* [Supplied data]
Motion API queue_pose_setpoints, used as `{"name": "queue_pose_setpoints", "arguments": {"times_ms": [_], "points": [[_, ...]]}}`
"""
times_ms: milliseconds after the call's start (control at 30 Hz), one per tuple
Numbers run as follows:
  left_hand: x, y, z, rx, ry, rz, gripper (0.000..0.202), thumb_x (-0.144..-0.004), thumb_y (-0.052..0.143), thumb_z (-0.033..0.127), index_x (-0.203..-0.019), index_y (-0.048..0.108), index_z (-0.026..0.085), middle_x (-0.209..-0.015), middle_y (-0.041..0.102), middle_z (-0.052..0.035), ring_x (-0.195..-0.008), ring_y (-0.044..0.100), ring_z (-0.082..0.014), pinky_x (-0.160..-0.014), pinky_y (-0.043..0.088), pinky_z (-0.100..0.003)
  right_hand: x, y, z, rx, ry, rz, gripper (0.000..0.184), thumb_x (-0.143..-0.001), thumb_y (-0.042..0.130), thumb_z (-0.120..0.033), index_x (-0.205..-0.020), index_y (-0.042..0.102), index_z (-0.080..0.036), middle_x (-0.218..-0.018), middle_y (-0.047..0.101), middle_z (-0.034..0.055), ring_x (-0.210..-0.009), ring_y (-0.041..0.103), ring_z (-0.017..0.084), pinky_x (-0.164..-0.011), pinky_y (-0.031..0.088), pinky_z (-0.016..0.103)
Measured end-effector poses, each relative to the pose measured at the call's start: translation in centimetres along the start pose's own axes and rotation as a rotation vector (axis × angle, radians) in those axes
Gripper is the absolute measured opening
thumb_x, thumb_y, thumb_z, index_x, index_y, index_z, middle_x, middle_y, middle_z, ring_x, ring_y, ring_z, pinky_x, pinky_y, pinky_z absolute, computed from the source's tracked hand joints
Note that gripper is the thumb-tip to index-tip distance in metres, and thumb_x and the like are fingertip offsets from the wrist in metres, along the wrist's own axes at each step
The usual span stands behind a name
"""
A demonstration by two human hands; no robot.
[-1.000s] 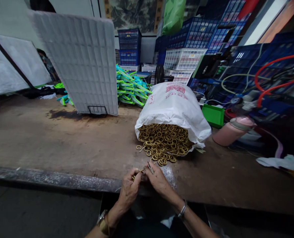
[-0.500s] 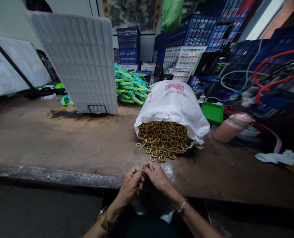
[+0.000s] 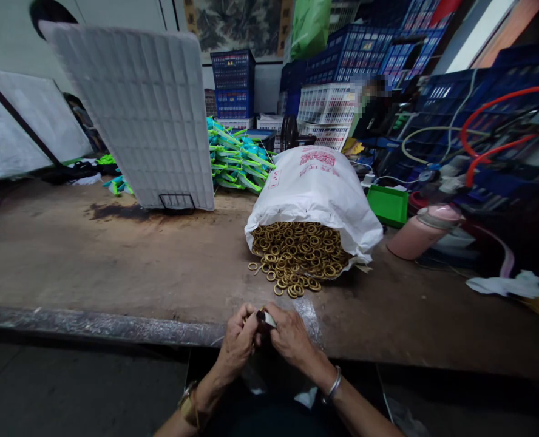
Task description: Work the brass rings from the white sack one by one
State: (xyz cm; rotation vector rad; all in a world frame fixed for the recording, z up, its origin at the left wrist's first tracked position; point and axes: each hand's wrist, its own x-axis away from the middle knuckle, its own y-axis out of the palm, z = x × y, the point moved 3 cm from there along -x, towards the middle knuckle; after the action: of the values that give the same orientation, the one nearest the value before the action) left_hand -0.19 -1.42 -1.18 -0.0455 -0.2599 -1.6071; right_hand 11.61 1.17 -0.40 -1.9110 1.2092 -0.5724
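Observation:
Close together at the table's front edge, both my hands are closed in front of me. My right hand grips a small piece, pale at one end and dark at the other, whose kind I cannot make out. My left hand is pinched against its dark end, and whatever lies between those fingers is hidden. Just beyond my hands, many brass-coloured rings spill from the mouth of a white woven sack lying on its side.
A tall white ribbed panel stands upright on the wooden table. Behind it lies a pile of green and turquoise pieces. To the right are a green tray, a pink bottle and red hoses. Stacked crates and a person are behind.
The small piece in my right hand has turned, showing a broader pale end and a dark end. My hands stay close together. A person has come into view at the back right.

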Motion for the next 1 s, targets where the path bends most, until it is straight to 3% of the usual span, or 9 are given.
{"name": "queue_pose_setpoints", "arguments": {"times_ms": [367,467,567,667,800,900,1000], "points": [[0.1,-0.1,0.1,-0.112,0.148,0.008,0.028,-0.082,0.044,0.043,-0.068,0.043,0.018,-0.050,0.041,0.0070,-0.043,0.036,-0.0063,-0.047,0.031,-0.019,-0.1,-0.2,-0.6,0.057,0.037,-0.067,0.025,-0.070,0.037,-0.007,-0.085,0.052,-0.018,-0.069,0.060,0.0013,-0.060,0.049,0.012,-0.055,0.025,0.022],[0.7,-0.1,0.7,-0.171,0.220,0.006,0.029,-0.082,0.043,0.042,-0.065,0.044,0.018,-0.052,0.040,0.0058,-0.047,0.037,-0.0072,-0.049,0.032,-0.019,-0.3,0.0,0.1,0.070,0.041,-0.112,0.023,-0.073,0.038,-0.010,-0.087,0.053,-0.019,-0.071,0.061,0.0018,-0.062,0.051,0.012,-0.055,0.025,0.023],[2.0,0.6,1.9,-0.217,0.218,-0.068,0.030,-0.083,0.042,0.041,-0.064,0.045,0.017,-0.053,0.042,0.0046,-0.050,0.040,-0.0076,-0.052,0.033,-0.020,-0.3,0.0,1.8,0.186,0.153,-0.077,0.025,-0.072,0.039,-0.009,-0.091,0.053,-0.018,-0.072,0.062,0.0035,-0.063,0.053,0.014,-0.054,0.022,0.025],[3.2,1.9,1.8,-0.142,0.013,-0.273,0.028,-0.082,0.043,0.041,-0.067,0.047,0.018,-0.053,0.046,0.0042,-0.044,0.040,-0.0067,-0.045,0.032,-0.019,-0.3,-0.4,3.3,0.264,0.229,0.018,0.028,-0.070,0.038,-0.006,-0.090,0.052,-0.018,-0.070,0.062,0.0031,-0.060,0.053,0.014,-0.053,0.020,0.026],[3.8,3.0,-1.7,-0.069,-0.342,-0.483,0.023,-0.072,0.052,0.040,-0.064,0.047,0.018,-0.054,0.052,0.0032,-0.035,0.037,-0.0049,-0.034,0.023,-0.017,-0.7,-1.1,4.1,0.263,0.255,0.136,0.029,-0.071,0.038,-0.004,-0.093,0.050,-0.018,-0.076,0.063,0.0034,-0.065,0.055,0.014,-0.056,0.022,0.026],[3.4,2.9,-5.6,-0.102,-0.438,-0.453,0.022,-0.064,0.059,0.033,-0.054,0.048,0.017,-0.046,0.050,0.0043,-0.033,0.037,-0.0048,-0.034,0.023,-0.017,-1.5,-1.2,4.4,0.284,0.277,0.155,0.027,-0.075,0.039,-0.007,-0.097,0.048,-0.018,-0.081,0.064,0.0047,-0.070,0.057,0.015,-0.057,0.024,0.026],[3.0,2.6,-8.7,-0.082,-0.525,-0.365,0.027,-0.068,0.059,0.035,-0.050,0.051,0.016,-0.045,0.051,0.0028,-0.030,0.036,-0.0059,-0.032,0.021,-0.019,-2.4,-1.0,4.5,0.335,0.285,0.150,0.026,-0.077,0.041,-0.008,-0.100,0.047,-0.020,-0.083,0.064,0.0047,-0.073,0.058,0.016,-0.057,0.025,0.026]]}}
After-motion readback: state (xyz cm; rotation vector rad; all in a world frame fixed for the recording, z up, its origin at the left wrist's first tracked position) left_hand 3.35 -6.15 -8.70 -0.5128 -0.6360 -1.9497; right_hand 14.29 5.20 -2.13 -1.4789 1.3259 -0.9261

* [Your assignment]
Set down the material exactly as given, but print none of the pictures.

* [Output]
Motion API queue_pose_setpoints, used as `{"name": "queue_pose_setpoints", "arguments": {"times_ms": [_], "points": [[_, ...]]}}`
"""
times_ms: milliseconds after the call's start (control at 30 Hz), one per tuple
Numbers run as follows:
  left_hand: x, y, z, rx, ry, rz, gripper (0.000..0.202), thumb_x (-0.144..-0.004), thumb_y (-0.052..0.143), thumb_z (-0.033..0.127), index_x (-0.203..-0.019), index_y (-0.048..0.108), index_z (-0.026..0.085), middle_x (-0.209..-0.015), middle_y (-0.041..0.102), middle_z (-0.052..0.035), ring_x (-0.195..-0.008), ring_y (-0.044..0.100), ring_z (-0.082..0.014), pinky_x (-0.160..-0.014), pinky_y (-0.043..0.088), pinky_z (-0.100..0.003)
  right_hand: x, y, z, rx, ry, rz, gripper (0.000..0.184), thumb_x (-0.143..-0.001), thumb_y (-0.042..0.130), thumb_z (-0.120..0.033), index_x (-0.205..-0.020), index_y (-0.042..0.102), index_z (-0.080..0.036), middle_x (-0.218..-0.018), middle_y (-0.047..0.101), middle_z (-0.034..0.055), ring_x (-0.210..-0.009), ring_y (-0.041..0.103), ring_z (-0.017..0.084), pinky_x (-0.164..-0.011), pinky_y (-0.031..0.088), pinky_z (-0.016..0.103)
Measured end-effector poses, each relative to the pose measured at the call's start: translation in centimetres along the start pose's own axes and rotation as a rotation vector (axis × angle, radians) in those axes
Gripper is the absolute measured opening
thumb_x, thumb_y, thumb_z, index_x, index_y, index_z, middle_x, middle_y, middle_z, ring_x, ring_y, ring_z, pinky_x, pinky_y, pinky_z absolute, computed from the source's tracked hand joints
Note that gripper is the thumb-tip to index-tip distance in metres, and thumb_x and the like are fingertip offsets from the wrist in metres, along the wrist's own axes at each step
The usual span stands behind a name
"""
A demonstration by two human hands; no robot.
[-1.000s] 
[-0.500s] 
[+0.000s] 
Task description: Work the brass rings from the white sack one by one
State: (xyz cm; rotation vector rad; all in a world frame fixed for the recording, z up, its origin at the left wrist's first tracked position; point and axes: each hand's wrist, its own x-axis away from the middle knuckle, its own y-axis out of the palm, z = x × y, the point moved 3 cm from there along -x, towards the middle knuckle; after the action: of the values that give the same orientation, the one nearest the value before the action) left_hand -0.19 -1.42 -1.18 -0.0455 -0.2599 -1.6071; right_hand 11.61 1.17 -0.40 -1.9110 1.2092 -0.5724
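Observation:
Close together at the table's front edge, both my hands are closed in front of me. My right hand grips a small piece, pale at one end and dark at the other, whose kind I cannot make out. My left hand is pinched against its dark end, and whatever lies between those fingers is hidden. Just beyond my hands, many brass-coloured rings spill from the mouth of a white woven sack lying on its side.
A tall white ribbed panel stands upright on the wooden table. Behind it lies a pile of green and turquoise pieces. To the right are a green tray, a pink bottle and red hoses. Stacked crates and a person are behind.
The small piece in my right hand has turned, showing a broader pale end and a dark end. My hands stay close together. A person has come into view at the back right.
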
Motion for the next 1 s, targets where the path bends most, until it is straight to 3% of the usual span, or 9 are given.
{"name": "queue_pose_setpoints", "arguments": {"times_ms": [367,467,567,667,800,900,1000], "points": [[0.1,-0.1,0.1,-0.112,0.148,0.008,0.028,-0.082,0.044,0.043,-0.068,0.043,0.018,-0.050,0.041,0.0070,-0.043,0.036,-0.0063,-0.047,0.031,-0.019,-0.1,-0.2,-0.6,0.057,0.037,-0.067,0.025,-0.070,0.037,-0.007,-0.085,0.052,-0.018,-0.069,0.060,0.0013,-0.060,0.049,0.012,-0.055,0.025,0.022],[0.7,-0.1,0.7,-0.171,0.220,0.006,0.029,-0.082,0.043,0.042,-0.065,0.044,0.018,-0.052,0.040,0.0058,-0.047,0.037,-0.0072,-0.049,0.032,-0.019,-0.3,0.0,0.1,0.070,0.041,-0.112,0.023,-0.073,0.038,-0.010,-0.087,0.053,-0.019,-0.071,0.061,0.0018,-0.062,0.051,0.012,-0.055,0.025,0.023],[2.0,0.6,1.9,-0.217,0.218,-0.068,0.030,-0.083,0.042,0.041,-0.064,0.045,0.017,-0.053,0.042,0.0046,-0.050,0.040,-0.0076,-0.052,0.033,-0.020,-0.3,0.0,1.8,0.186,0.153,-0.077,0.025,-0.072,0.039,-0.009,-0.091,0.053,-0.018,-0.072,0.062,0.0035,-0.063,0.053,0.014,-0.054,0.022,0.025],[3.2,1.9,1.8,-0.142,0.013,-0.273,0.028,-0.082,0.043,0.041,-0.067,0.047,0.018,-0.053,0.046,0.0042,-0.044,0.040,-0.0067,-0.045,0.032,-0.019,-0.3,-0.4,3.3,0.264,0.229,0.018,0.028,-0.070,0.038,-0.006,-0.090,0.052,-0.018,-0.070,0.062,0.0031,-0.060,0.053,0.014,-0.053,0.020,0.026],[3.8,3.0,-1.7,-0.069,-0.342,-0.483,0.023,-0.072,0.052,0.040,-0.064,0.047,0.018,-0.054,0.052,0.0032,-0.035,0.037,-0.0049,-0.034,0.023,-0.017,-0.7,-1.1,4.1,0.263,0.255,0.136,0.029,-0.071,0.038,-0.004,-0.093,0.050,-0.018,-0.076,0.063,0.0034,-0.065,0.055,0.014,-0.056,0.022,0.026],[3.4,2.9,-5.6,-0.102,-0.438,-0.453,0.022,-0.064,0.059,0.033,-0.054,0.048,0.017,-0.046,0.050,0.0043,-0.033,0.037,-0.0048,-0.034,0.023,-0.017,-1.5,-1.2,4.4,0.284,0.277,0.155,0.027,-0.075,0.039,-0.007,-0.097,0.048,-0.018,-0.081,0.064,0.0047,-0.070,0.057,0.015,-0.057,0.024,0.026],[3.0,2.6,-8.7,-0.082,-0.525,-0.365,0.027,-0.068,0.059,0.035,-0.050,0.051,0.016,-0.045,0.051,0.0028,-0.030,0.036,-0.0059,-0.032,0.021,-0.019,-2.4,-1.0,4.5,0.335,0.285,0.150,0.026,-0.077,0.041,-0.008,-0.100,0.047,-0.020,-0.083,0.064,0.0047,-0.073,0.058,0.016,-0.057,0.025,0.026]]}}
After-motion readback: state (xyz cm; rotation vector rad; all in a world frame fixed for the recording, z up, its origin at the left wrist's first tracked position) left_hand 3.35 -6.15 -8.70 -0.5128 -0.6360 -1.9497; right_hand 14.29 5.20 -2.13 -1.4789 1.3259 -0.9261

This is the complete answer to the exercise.